As the influenza season gets under way in the United States, FDA has approved baloxavir marboxil (Xofluza—Shionogi & Co.) for the treatment of acute uncomplicated influenza in individuals aged 12 years and older who have been symptomatic for no more than 48 hours.

As the influenza season gets under way in the United States, FDA has approved baloxavir marboxil (Xofluza—Shionogi & Co.) for the treatment of acute uncomplicated influenza in individuals aged 12 years and older who have been symptomatic for no more than 48 hours. "This is the first new antiviral flu treatment with a novel mechanism of action approved by the FDA in nearly 20 years. With thousands of people getting the flu every year, and many people becoming seriously ill, having safe and effective treatment alternatives is critical," said FDA Commissioner Scott Gottlieb, MD. He also stressed the importance of annual vaccination against influenza.
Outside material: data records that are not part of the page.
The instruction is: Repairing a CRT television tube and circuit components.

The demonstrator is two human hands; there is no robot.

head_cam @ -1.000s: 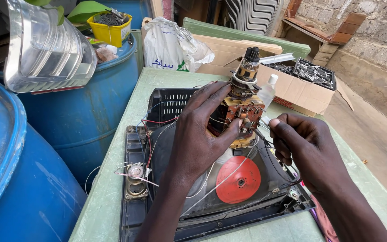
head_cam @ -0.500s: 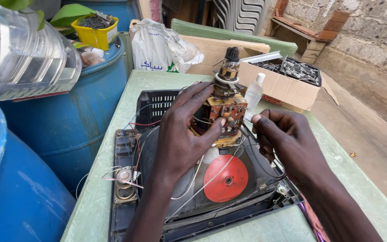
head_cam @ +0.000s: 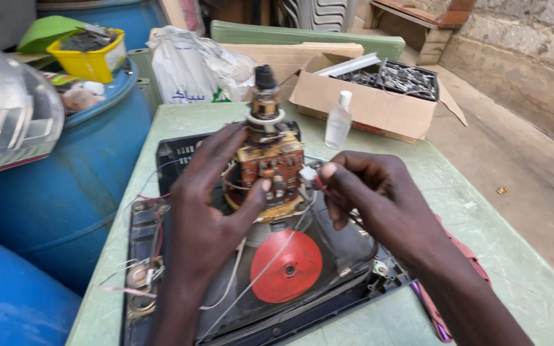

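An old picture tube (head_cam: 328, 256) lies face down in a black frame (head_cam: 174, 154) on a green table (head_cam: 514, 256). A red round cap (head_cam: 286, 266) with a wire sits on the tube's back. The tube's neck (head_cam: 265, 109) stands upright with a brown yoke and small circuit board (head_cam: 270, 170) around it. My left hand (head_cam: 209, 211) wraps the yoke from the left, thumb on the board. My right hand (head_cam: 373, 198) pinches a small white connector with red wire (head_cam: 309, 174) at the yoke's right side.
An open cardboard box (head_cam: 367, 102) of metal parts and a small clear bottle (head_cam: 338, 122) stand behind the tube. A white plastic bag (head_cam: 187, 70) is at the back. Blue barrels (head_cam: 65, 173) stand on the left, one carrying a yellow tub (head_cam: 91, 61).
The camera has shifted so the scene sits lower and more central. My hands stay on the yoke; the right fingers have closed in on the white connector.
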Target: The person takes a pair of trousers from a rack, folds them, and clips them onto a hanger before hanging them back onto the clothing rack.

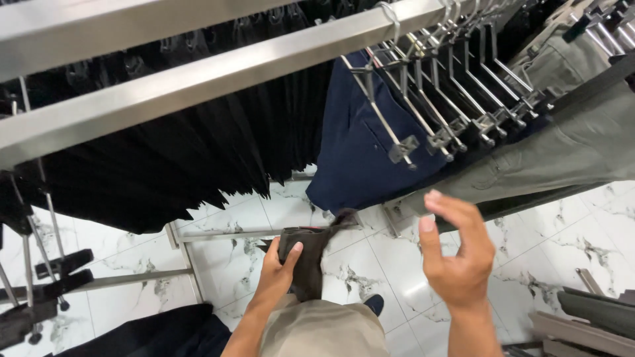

In two randomized controlled clinical trials involving more than 1,800 patients, individuals who received baloxavir marboxil had a shorter time to alleviation of symptoms compared with those who took a placebo. The second trial also showed there was no difference in the time to alleviation of symptoms between patients who took baloxavir marboxil and those who received another antiviral influenza drug. Diarrhea and bronchitis were the most common adverse reactions in patients taking baloxavir marboxil.